## WORK TASK
Print each entry precisely; exclude the pictures.

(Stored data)
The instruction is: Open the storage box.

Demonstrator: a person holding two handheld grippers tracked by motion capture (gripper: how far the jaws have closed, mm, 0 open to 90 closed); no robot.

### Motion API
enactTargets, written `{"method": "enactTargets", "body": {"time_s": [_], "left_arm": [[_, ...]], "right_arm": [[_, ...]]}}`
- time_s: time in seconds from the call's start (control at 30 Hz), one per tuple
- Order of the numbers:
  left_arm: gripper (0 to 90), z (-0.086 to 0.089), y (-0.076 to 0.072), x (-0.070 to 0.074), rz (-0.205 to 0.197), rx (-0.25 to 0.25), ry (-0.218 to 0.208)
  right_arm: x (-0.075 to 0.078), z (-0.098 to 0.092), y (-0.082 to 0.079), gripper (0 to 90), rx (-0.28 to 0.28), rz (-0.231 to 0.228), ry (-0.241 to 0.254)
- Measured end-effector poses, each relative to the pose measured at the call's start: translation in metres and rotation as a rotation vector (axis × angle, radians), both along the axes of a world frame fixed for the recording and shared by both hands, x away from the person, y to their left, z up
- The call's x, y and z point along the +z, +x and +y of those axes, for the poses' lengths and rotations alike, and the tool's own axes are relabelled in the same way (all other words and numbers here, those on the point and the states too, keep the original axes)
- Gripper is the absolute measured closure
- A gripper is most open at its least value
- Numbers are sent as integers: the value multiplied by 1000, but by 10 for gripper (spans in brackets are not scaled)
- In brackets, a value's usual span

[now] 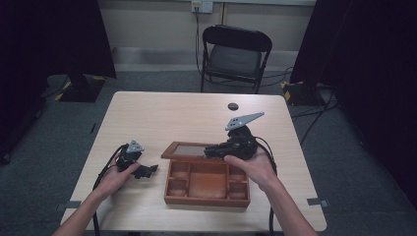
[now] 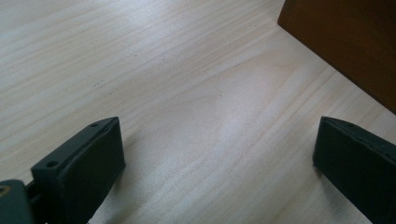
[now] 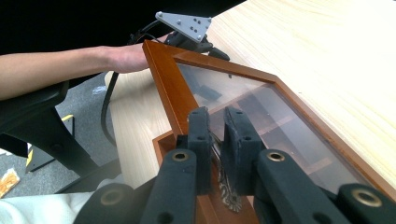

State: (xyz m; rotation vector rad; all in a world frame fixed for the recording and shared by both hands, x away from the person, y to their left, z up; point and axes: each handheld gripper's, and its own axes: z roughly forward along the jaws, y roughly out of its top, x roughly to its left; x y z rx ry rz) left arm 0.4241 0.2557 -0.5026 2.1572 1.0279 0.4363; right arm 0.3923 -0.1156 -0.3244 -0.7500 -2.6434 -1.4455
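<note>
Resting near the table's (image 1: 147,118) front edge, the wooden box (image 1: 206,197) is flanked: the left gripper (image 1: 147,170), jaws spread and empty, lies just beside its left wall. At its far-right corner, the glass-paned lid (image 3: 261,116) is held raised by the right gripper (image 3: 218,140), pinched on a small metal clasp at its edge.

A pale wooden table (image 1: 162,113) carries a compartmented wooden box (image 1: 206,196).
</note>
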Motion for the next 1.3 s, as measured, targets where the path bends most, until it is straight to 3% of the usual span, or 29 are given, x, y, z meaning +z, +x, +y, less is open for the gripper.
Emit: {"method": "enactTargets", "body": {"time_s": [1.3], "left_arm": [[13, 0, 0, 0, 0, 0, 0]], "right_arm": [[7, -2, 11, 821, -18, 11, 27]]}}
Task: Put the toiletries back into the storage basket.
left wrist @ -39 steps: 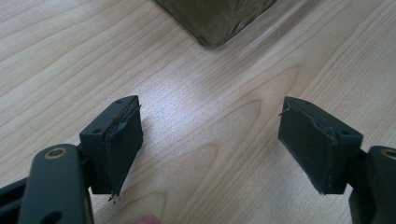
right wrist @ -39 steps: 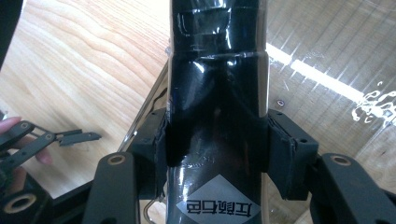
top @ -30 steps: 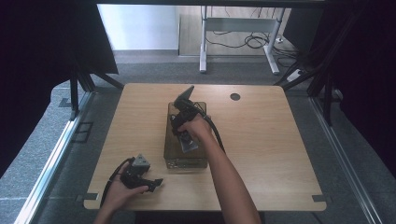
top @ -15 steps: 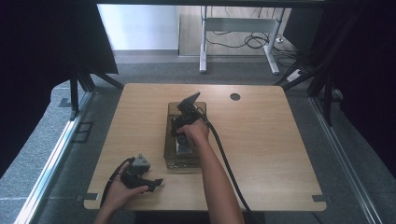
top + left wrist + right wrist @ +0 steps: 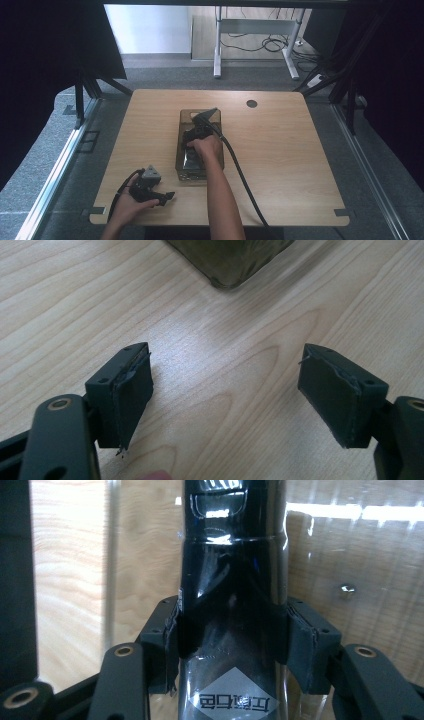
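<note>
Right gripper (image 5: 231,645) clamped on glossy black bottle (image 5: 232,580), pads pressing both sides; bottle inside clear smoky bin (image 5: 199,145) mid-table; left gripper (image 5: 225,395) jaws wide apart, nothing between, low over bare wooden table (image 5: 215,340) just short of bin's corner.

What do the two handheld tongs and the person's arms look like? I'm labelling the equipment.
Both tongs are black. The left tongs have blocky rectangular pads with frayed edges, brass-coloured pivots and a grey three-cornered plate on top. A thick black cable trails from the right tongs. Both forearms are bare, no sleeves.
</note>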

## EXERCISE RESPONSE
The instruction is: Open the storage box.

Demonstrator: a person holding two handheld grippers tracked by motion capture (gripper: how far the jaws have closed, mm, 0 open to 90 closed); no robot.

### Motion API
enactTargets, written `{"method": "enactTargets", "body": {"time_s": [_], "left_arm": [[_, ...]], "right_arm": [[_, ...]]}}`
- time_s: time in seconds from the call's start (control at 30 Hz), one per tuple
- Order of the numbers:
  left_arm: gripper (0 to 90), z (-0.086 to 0.089), y (-0.076 to 0.072), x (-0.070 to 0.074), rz (-0.205 to 0.197), rx (-0.25 to 0.25), ry (-0.218 to 0.208)
  right_arm: x (-0.075 to 0.078), z (-0.098 to 0.092), y (-0.082 to 0.079), gripper (0 to 90), rx (-0.28 to 0.28), rz (-0.231 to 0.228), ry (-0.241 to 0.254)
- Measured end-effector poses, each relative to the pose measured at the call's start: translation in metres and rotation as a rotation vector (axis × angle, radians), both along the axes of a world frame fixed for the recording and shared by both hands, x away from the person, y to their left, z up
- The call's x, y and z point along the +z, +x and +y of those axes, for the poses' lengths and rotations alike, and the tool's own axes are relabelled in the same way (all other words and numbers here, those on the point and the states too, keep the original axes)
- Gripper is the absolute measured closure
- A gripper is most open at its least value
- Numbers are sent as integers: the value multiplied by 1000, but by 10 for gripper (spans in brackets are not scaled)
- In brackets, a value's usual span

[now] 
[now] 
[now] 

State: (xyz m; rotation vector rad; all in a world frame fixed for the recording and shared by both hands, x away from the person, y to their left, z up; point and axes: each handheld gripper's, and its own axes: z roughly forward along the jaws, y roughly out of its top, x roughly to its left; x y z rx ry rz) left arm 0.4241 0.2557 -0.5026 2.1572 1.0279 0.4363; right arm 0.3923 -0.1156 -0.3244 -0.7500 -2.6434 -1.4455
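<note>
Resting near the table's (image 1: 147,118) front edge, the wooden box (image 1: 206,197) is flanked: the left gripper (image 1: 147,170), jaws spread and empty, lies just beside its left wall. At its far-right corner, the glass-paned lid (image 3: 261,116) is held raised by the right gripper (image 3: 218,140), pinched on a small metal clasp at its edge.

A pale wooden table (image 1: 162,113) carries a compartmented wooden box (image 1: 206,196).
</note>
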Motion for the next 1.3 s, as measured, targets where the path bends most, until it is straight to 3% of the usual span, or 29 are given, x, y, z meaning +z, +x, +y, less is open for the gripper.
Emit: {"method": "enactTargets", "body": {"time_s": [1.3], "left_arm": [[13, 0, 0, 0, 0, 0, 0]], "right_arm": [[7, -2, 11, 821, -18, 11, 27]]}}
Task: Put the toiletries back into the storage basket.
left wrist @ -39 steps: 
right wrist @ -39 steps: 
top @ -30 steps: 
top @ -15 steps: 
top + left wrist + right wrist @ +0 steps: 
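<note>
Right gripper (image 5: 231,645) clamped on glossy black bottle (image 5: 232,580), pads pressing both sides; bottle inside clear smoky bin (image 5: 199,145) mid-table; left gripper (image 5: 225,395) jaws wide apart, nothing between, low over bare wooden table (image 5: 215,340) just short of bin's corner.

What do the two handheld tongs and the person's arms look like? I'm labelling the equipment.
Both tongs are black. The left tongs have blocky rectangular pads with frayed edges, brass-coloured pivots and a grey three-cornered plate on top. A thick black cable trails from the right tongs. Both forearms are bare, no sleeves.
</note>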

The exercise requires no further answer.